The use of ostensibly legit apps housing secret functions that rob or violate users appears to be a growing industry. Remote access toolkits, or RATs, have been a problem for years, but have tended to target users in China and elsewhere in Asia.

This week, researchers have uncovered a RAT called Dendroid, which helps would-be malware distributors target US and European users. It’s designed to hide malicious code inside otherwise legit Android app software.

An interesting feature is that the control panel for Dendroid is hosted on virtual private servers. It’s “malware as a service.”

Dendroid costs $300 and comes with both 24-hour tech support and a guarantee that it won’t be detected. Its creator, who goes by the name “Soccer” on the forums, claims that the software can record phone calls and texts, download pictures from phones and record audio and video,  take pictures through phones’ cameras, call phone numbers, delete call logs, open applications and initiate a denial-of-service attack.

Dendroid is reportedly designed to slip past Google’s Play Store control (which is called Bouncer).

All this sounds horrible, but mobile security specialists don’t expect Dendroid to be a major threat in reality, mainly because it was detected and that now that the security industry and Google knows about it, they can do something about it.

What is of concern is that Dendroid represents a new trend of highly professional, highly capable all-in-one malware toolkits for Android.

There’s also the problem of data-grabbing that isn’t exactly malware.

A report last year by the Data Center of China Internet (DCCI) found that nearly 35 percent of the Android apps it surveyed were grabbing user data unrelated to the purpose of the app.
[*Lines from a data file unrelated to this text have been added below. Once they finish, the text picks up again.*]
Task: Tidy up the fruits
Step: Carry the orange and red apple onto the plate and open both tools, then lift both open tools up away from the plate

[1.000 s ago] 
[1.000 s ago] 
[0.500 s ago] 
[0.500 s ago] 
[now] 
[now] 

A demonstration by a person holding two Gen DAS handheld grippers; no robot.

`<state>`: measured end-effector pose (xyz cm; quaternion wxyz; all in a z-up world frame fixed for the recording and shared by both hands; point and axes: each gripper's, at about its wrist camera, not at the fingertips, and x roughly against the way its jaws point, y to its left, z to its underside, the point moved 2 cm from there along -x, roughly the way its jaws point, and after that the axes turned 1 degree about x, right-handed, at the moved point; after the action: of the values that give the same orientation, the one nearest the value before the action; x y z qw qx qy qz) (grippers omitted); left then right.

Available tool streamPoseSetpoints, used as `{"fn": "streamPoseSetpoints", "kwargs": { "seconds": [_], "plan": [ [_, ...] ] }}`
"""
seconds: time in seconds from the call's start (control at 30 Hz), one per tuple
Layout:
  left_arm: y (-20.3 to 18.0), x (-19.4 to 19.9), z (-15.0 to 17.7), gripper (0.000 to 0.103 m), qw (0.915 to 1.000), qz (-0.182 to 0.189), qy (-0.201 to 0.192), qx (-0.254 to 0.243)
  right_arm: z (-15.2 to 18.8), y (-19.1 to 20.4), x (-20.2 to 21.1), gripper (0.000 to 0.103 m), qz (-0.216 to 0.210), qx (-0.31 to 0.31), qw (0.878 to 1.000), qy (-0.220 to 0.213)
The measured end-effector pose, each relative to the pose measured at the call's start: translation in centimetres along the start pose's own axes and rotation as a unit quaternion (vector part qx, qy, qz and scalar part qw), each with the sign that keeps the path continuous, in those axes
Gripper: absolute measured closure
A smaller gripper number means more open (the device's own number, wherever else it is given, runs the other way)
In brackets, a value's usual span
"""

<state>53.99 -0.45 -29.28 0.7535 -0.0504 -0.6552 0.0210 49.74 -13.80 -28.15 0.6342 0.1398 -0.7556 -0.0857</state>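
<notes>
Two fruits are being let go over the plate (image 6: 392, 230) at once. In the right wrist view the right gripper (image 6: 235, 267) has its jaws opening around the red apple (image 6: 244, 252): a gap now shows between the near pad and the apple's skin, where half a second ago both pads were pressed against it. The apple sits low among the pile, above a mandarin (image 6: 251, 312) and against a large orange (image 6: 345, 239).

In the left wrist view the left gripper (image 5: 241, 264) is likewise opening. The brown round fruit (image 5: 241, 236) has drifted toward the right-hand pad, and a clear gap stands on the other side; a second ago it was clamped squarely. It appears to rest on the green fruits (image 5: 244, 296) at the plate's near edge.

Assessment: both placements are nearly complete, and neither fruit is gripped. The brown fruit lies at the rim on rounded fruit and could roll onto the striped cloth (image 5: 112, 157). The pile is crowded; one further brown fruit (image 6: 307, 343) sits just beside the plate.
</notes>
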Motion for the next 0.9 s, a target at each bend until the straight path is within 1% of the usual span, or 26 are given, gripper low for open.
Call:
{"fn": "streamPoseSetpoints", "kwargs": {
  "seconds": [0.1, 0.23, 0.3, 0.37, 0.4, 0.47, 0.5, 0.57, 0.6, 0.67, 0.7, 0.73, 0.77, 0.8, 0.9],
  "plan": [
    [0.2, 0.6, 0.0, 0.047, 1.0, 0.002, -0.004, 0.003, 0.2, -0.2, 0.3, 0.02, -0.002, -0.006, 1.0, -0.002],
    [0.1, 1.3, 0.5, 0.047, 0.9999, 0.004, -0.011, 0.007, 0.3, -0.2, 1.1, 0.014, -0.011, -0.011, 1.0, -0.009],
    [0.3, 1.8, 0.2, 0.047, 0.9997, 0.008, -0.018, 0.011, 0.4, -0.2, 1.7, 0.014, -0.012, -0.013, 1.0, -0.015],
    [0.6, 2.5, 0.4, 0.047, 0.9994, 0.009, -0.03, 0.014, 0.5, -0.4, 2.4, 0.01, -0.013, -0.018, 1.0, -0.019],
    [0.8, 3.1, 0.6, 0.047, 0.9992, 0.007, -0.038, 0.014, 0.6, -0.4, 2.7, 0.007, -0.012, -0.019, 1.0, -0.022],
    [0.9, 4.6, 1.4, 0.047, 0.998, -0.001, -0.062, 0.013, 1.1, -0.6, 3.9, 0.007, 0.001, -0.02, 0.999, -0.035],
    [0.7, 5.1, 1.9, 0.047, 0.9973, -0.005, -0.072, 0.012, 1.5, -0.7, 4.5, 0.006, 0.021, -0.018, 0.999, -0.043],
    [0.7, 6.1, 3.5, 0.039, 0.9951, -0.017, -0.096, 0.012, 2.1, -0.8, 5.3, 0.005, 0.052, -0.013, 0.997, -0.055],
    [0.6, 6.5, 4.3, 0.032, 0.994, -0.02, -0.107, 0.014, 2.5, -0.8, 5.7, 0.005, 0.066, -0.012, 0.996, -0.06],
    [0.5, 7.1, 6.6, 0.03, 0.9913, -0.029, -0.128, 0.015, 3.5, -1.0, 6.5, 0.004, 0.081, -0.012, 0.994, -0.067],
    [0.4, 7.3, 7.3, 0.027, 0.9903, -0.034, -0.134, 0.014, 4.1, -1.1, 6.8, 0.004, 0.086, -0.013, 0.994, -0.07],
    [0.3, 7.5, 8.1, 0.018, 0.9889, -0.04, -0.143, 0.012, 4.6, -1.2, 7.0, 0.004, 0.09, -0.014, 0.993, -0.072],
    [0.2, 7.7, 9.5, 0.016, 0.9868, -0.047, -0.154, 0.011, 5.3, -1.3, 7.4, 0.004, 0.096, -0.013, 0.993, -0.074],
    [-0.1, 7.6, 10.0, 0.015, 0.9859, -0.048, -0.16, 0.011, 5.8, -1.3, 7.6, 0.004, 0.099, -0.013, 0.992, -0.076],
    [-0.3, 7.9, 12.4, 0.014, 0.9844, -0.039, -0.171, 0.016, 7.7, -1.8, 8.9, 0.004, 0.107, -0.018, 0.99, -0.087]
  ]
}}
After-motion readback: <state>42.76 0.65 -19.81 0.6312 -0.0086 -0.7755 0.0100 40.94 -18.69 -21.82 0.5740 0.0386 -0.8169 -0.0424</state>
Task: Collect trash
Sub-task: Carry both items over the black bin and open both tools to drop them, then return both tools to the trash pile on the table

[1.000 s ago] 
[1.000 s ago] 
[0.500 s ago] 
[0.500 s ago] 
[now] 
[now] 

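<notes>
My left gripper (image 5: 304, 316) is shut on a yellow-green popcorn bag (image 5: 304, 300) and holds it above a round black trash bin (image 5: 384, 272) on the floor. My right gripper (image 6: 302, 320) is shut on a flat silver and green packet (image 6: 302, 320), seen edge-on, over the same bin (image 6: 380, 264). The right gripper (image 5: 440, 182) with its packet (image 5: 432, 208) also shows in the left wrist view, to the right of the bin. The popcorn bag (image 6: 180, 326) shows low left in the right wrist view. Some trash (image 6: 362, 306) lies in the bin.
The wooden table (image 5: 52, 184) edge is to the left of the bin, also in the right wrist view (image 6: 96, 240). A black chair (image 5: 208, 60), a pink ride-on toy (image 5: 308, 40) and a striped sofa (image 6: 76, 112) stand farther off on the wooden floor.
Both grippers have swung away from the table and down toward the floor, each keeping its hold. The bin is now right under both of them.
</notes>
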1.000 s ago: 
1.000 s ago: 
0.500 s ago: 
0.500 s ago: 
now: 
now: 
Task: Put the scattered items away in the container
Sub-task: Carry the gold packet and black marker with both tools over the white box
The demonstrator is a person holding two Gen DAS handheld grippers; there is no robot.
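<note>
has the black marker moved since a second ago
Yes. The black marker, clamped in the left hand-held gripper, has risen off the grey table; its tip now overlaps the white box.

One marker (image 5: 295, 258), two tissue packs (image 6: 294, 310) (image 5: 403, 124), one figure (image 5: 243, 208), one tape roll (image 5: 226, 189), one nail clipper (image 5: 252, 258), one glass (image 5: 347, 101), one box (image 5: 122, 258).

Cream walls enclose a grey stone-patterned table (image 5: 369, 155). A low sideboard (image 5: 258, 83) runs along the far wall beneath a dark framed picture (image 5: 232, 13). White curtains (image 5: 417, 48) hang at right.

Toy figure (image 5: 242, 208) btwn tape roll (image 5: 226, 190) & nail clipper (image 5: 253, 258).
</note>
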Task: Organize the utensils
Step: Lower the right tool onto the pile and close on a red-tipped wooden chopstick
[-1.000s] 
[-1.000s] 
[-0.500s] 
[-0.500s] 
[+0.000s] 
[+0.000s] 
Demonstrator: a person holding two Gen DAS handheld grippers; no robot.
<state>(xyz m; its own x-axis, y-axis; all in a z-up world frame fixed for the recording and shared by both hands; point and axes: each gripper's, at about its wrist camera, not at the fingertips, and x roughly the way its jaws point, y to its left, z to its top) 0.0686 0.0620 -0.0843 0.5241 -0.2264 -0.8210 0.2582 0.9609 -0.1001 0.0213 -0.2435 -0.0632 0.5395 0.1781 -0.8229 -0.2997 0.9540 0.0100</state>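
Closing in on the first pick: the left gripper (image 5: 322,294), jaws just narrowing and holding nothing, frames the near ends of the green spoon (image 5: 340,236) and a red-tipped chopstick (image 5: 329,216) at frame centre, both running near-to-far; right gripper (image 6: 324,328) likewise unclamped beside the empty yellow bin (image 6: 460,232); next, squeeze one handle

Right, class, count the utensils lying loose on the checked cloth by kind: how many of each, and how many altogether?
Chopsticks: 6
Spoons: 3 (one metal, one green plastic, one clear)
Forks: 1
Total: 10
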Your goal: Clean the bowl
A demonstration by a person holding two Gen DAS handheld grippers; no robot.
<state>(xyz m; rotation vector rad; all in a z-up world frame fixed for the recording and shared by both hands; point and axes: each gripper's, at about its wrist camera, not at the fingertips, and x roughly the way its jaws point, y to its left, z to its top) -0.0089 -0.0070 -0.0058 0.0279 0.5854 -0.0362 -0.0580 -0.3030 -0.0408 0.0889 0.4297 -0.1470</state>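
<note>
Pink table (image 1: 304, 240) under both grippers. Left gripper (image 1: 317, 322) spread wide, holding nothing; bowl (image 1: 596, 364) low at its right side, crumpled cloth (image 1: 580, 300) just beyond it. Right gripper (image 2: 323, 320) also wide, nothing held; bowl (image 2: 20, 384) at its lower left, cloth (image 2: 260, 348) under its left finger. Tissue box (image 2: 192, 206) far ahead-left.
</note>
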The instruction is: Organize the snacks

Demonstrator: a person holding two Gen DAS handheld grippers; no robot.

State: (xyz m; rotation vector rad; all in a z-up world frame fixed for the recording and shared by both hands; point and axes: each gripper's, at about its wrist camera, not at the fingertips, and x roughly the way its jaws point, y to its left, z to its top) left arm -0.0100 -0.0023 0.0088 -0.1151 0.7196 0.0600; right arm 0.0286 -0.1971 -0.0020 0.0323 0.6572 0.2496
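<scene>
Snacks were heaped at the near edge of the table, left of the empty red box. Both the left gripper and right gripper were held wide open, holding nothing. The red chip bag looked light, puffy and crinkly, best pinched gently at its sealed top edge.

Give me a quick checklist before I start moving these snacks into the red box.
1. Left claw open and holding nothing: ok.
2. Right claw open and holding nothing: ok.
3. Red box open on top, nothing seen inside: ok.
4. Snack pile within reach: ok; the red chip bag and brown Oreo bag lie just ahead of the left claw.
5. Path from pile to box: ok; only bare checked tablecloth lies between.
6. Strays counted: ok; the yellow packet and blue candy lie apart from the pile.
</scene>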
The problem exists outside China, too, although is probably on average significantly better for Play Store apps. The highest-profile case was the GoldenShores Technologies’ Brightest Flashlight fiasco.

It’s clear that Android users are at great risk for future privacy, security and financial violation from seemingly legit apps that secretly house malware payloads designed to abuse the trust of users.

That’s why Google needs to add two features from the Geeksphone Blackphone’s PrivatOS:

  1. A feature that confronts the user with granting or denying permission for each and every privacy-violating action the app is capable of taking. If app developers want users to complete install rather than give up because it’s too much of a hassle to continue, they need to minimize or eliminate privacy-violating features.
  2. A feature that provides a clear and comprehensive “Security Center” where at any time all privacy-violating permissions are revealed and can be individually toggled on or off.

Of course, third-party apps like NoRoot Firewall do something like this. But these are going to be used only by an extreme minority of users.

It’s time for Google to step up and protect users with these two features, which minimally product users at the OS level. Users shouldn’t have to seek out exotic phones or obscure apps to be able to grant or deny privacy permissions on their Android phones.